ACE’s comments also express support for the EPA’s plan to restore the 500 million (US) gallons (≈ 1.89 billion litres) unlawfully waived in 2016 by implementing a 250-million-gallon ( ≈ 946 million litre) supplemental volume remedy for 2022 and 2023.

In ACE’s feedback, CEO Brian Jennings advises EPA:

  • Withdraw the proposed cut for 2020 and maintain volumes realized during that year, citing the “unprecedented, unnecessary, and legally dubious” nature of the proposal to retroactively reduce the volumes.
  • Revise the 2021 volumes to align more closely with actual consumption, setting a final volume for implied conventional biofuel of at least 14 billion gallons (≈ 53 billion litres).
  • Proceed to finalize the proposed 2022 volumes, including restoring 500 million gallons (≈ 1.89 billion litres) of supplemental volume for 2022 and 2023.

Without course corrections for the 2020 and 2021 compliance years, EPA may merely maintain a 2022 statutory volume of 15 billion gallons (≈ 56.8 billion litres) on paper.

Jennings wrote that if the proposed cuts for 2020 and 2021 are finalized it “…will mean refiners will have amassed a stockpile of carryover RINs with which to meet a 15-billion-gallon implied conventional biofuel volume for 2022 as opposed to blending physical gallons of E15 and higher ethanol blends.”

ACE also expressed support for EPA’s new approach regarding Small Refinery Exemptions (SREs), encouraged the Agency to proactively consider regulatory relief to ensure year-round market access for E15, and urged EPA to replace its badly outdated internal biofuel GHG modeling tool with the latest version of the Department of Energy’s Greenhouse Gases, Regulated Emissions, and Energy Use in Technologies (GREET) model.

Finally, Jennings informed EPA of the first-of-its-kind Regional Conservation Partnership Program.

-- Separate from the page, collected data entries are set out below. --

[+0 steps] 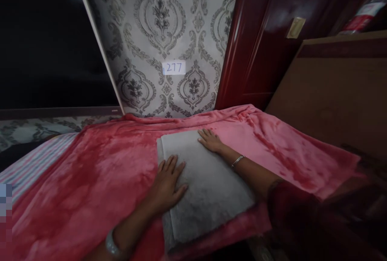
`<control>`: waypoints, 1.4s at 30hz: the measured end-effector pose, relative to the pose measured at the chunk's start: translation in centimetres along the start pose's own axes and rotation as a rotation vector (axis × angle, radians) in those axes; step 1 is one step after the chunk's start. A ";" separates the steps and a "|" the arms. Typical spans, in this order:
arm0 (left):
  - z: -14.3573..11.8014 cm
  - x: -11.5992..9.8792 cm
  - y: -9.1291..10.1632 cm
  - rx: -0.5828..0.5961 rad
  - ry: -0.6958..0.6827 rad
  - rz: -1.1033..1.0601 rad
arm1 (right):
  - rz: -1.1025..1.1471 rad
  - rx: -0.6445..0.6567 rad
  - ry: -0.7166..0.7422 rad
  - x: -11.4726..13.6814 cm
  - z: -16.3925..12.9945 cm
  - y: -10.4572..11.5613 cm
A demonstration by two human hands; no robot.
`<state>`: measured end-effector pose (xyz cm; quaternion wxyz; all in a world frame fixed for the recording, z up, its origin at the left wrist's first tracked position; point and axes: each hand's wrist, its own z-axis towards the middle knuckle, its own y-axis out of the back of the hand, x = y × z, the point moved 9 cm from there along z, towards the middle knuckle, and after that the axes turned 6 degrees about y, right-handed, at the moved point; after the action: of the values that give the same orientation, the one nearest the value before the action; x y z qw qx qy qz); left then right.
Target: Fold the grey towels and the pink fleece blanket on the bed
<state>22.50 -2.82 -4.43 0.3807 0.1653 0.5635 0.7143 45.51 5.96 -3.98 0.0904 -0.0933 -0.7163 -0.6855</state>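
Observation:
A grey plush cloth (208,190), folded into a flat rectangle of several layers, lies in front of me on a pink and red fleece blanket (111,172). My left hand (171,182) rests on the cloth's left edge, fingers spread and thumb out over the grey surface. At the far right corner of the cloth lies my right hand (209,140), flat with its fingers stretched forward. Neither hand grips anything. A wide bangle circles my left wrist and a thin one my right.
A dark television screen (51,43) stands at the left. Behind the blanket is a patterned wall (163,23) with a paper label (174,67) reading 277. On the right are a dark red door (256,43), a brown board (332,91) and a bottle (363,17). Striped fabric (39,160) shows at left.

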 end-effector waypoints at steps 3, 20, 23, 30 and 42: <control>0.3 0.6 -0.1 -0.033 -0.013 -0.049 | -0.053 -0.007 0.121 3.5 -3.4 -0.3; 0.8 1.1 0.8 -0.098 -0.050 -0.074 | 0.061 0.050 0.473 12.0 -24.5 -6.2; 0.0 1.3 1.2 -0.079 -0.097 -0.053 | 0.073 0.029 0.472 11.1 -25.2 -6.1; -3.9 2.7 1.9 0.028 -0.205 0.056 | 0.091 -0.083 0.447 10.7 -25.6 -5.2; -1.8 0.6 4.6 -0.021 -0.352 0.039 | 0.163 -0.242 0.462 16.3 -23.0 -6.6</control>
<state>19.22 -3.93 -0.82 0.4614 0.2947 0.4775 0.6872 28.10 -17.10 -5.13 0.2946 -0.0021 -0.5795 -0.7599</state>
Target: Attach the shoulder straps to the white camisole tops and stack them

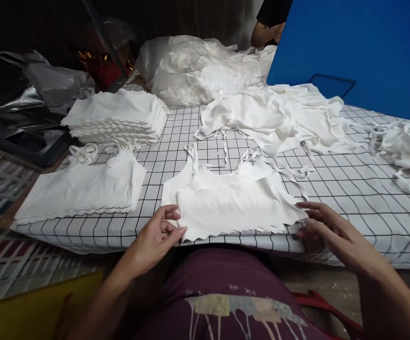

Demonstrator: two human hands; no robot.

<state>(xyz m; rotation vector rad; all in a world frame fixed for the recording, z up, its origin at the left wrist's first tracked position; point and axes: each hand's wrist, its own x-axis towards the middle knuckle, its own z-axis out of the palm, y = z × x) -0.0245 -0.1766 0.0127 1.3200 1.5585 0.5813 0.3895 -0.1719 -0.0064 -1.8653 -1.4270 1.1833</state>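
Between both hands, white top [231, 205], fingers [176, 231] pinching hem corners

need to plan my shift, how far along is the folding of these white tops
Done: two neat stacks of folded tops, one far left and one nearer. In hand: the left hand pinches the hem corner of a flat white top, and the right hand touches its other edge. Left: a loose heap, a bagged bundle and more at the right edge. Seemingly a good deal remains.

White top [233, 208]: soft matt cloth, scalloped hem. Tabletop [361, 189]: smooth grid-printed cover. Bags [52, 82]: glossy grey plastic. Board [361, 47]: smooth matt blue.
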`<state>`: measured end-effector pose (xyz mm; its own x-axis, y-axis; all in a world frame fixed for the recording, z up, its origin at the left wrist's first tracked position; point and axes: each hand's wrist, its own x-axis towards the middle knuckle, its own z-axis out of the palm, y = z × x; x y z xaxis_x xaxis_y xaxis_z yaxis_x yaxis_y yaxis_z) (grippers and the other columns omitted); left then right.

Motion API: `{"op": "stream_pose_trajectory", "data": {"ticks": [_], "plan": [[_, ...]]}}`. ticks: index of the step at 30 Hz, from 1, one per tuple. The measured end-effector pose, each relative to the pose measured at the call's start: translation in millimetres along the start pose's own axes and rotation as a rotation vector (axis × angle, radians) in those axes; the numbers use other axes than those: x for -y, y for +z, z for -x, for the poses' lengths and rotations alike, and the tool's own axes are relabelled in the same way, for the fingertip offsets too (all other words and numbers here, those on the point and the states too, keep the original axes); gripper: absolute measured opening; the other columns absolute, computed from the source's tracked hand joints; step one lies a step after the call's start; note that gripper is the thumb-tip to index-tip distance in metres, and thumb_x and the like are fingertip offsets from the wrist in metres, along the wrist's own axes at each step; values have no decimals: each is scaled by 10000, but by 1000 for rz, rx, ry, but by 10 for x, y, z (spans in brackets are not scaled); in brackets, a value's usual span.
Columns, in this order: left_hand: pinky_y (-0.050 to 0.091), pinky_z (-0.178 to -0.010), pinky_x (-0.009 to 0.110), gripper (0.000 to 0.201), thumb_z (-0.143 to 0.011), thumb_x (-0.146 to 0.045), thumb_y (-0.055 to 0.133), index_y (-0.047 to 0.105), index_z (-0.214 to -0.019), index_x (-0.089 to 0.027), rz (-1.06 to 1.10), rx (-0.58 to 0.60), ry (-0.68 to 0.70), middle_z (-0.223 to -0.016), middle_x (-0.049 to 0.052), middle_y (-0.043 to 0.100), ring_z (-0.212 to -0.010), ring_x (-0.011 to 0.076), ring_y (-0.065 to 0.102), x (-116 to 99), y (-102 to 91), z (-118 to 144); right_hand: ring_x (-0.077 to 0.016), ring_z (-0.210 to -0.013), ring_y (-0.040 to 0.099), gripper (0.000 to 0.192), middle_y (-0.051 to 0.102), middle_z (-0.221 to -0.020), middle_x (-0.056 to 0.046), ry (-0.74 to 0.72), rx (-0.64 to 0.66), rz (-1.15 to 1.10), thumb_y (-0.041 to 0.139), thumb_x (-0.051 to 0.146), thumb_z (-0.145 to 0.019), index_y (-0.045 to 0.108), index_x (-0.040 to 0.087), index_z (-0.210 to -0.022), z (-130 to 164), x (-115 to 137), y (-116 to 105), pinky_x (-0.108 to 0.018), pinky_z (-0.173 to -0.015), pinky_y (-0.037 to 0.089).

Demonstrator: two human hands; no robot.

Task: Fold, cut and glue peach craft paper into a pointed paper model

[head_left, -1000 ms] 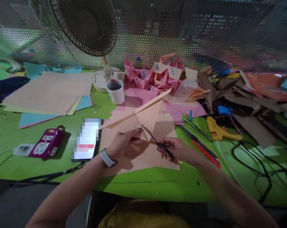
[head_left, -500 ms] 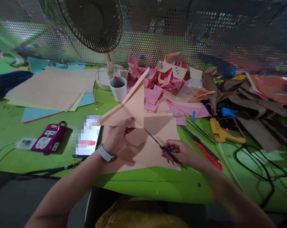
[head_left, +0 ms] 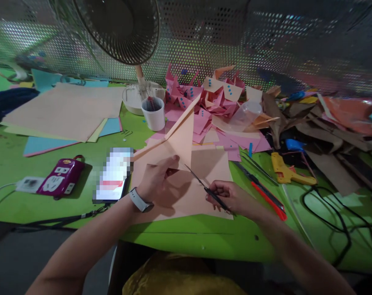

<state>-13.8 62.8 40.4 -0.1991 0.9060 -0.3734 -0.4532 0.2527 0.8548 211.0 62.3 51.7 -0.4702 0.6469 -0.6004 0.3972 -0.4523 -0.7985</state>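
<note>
1. A purple power strip [head_left: 59, 182] is lying on the green table [head_left: 179, 241], well to the left of the peach paper sheet [head_left: 201, 192].
2. A phone [head_left: 113, 177] is resting just beside the sheet's left edge.
3. The left hand [head_left: 156, 180], with a watch [head_left: 139, 200] on its wrist, is pinching a raised, folded flap [head_left: 181, 141] of the sheet; its fingers are closing on the flap's lower corner.
4. A white cup [head_left: 154, 114] is standing behind the sheet, in front of a fan [head_left: 118, 28].
5. The sheet itself is lying flat at the table's near edge, its flap tilting upward.
6. The right hand [head_left: 231, 198] is curling its fingers around black scissors [head_left: 208, 190] over the sheet's right part, blades pointing toward the flap; whether the blades are parted cannot be told.
7. A yellow glue gun [head_left: 286, 172] is lying well right of the sheet.
</note>
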Motion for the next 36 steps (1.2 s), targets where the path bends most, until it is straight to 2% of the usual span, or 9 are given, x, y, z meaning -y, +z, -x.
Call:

ACE and several partners were awarded by the US Department of Agriculture (USDA) last year to help establish a protocol for ethanol producers and farmers to document the low carbon benefits of certain farming practices and offered praise to USDA Secretary Vilsack for his visionary efforts to establish a new Climate-Smart Agriculture and Forestry Initiative to scale the deployment of climate-smart farming practices and demonstrate their link to reducing GHG emissions from products such as ethanol.